## TASK REQUIREMENTS
Whenever a picture appears, leave it out while repeating all the other data exactly.

----------

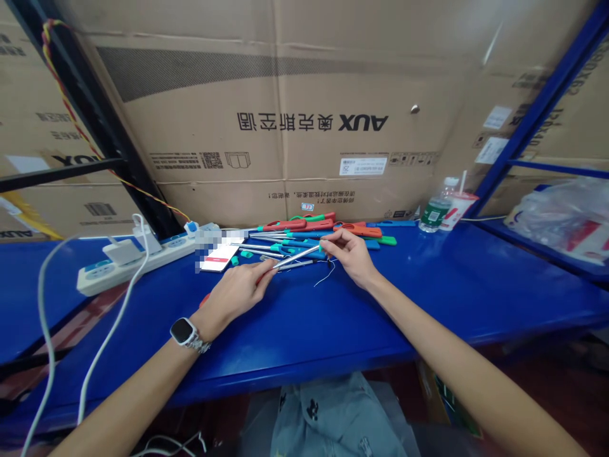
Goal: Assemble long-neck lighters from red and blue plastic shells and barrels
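Observation:
A slim silver metal tube [297, 257] slants between my two hands above the blue tabletop. My left hand [240, 285], wearing a watch [183, 331] at the wrist, has its fingers closed at the tube's lower left end. At the upper right end, my right hand [351, 255] pinches the tube between thumb and fingers. A thin wire [326, 277] dangles beneath the right fingers. Just behind lie several long-nosed lighters with red, orange, blue and green handles, among them a red lighter [290, 225]. Small green caps [246, 254] rest near the left hand. A red piece [204, 299] shows partly behind the left wrist.
A white power strip [143, 259] with plugs and cables runs along the left. A phone-like white card [219, 255] lies beside it. On the right stand a water bottle [434, 206] and a cup with a straw [459, 211]. Cardboard [304, 76] walls the back.

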### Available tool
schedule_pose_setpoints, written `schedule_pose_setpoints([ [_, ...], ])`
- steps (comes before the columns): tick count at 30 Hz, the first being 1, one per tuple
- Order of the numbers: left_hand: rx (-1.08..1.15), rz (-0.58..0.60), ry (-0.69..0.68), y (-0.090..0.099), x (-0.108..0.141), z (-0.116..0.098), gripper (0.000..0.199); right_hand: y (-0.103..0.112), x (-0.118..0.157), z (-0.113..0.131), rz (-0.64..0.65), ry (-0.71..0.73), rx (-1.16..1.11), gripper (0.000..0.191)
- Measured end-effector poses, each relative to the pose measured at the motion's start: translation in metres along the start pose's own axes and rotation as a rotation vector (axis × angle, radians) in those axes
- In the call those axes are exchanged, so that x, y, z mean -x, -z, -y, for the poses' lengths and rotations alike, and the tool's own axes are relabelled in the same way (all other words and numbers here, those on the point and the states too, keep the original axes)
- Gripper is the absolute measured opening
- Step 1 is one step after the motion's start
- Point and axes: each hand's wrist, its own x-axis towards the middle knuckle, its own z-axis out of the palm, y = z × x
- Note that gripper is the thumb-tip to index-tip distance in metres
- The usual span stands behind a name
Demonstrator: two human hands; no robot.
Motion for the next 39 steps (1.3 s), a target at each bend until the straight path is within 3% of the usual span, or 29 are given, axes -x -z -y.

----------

## RESULT
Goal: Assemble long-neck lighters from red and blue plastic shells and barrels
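Observation:
A slim silver metal tube [297, 257] slants between my two hands above the blue tabletop. My left hand [240, 285], wearing a watch [183, 331] at the wrist, has its fingers closed at the tube's lower left end. At the upper right end, my right hand [351, 255] pinches the tube between thumb and fingers. A thin wire [326, 277] dangles beneath the right fingers. Just behind lie several long-nosed lighters with red, orange, blue and green handles, among them a red lighter [290, 225]. Small green caps [246, 254] rest near the left hand. A red piece [204, 299] shows partly behind the left wrist.
A white power strip [143, 259] with plugs and cables runs along the left. A phone-like white card [219, 255] lies beside it. On the right stand a water bottle [434, 206] and a cup with a straw [459, 211]. Cardboard [304, 76] walls the back.
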
### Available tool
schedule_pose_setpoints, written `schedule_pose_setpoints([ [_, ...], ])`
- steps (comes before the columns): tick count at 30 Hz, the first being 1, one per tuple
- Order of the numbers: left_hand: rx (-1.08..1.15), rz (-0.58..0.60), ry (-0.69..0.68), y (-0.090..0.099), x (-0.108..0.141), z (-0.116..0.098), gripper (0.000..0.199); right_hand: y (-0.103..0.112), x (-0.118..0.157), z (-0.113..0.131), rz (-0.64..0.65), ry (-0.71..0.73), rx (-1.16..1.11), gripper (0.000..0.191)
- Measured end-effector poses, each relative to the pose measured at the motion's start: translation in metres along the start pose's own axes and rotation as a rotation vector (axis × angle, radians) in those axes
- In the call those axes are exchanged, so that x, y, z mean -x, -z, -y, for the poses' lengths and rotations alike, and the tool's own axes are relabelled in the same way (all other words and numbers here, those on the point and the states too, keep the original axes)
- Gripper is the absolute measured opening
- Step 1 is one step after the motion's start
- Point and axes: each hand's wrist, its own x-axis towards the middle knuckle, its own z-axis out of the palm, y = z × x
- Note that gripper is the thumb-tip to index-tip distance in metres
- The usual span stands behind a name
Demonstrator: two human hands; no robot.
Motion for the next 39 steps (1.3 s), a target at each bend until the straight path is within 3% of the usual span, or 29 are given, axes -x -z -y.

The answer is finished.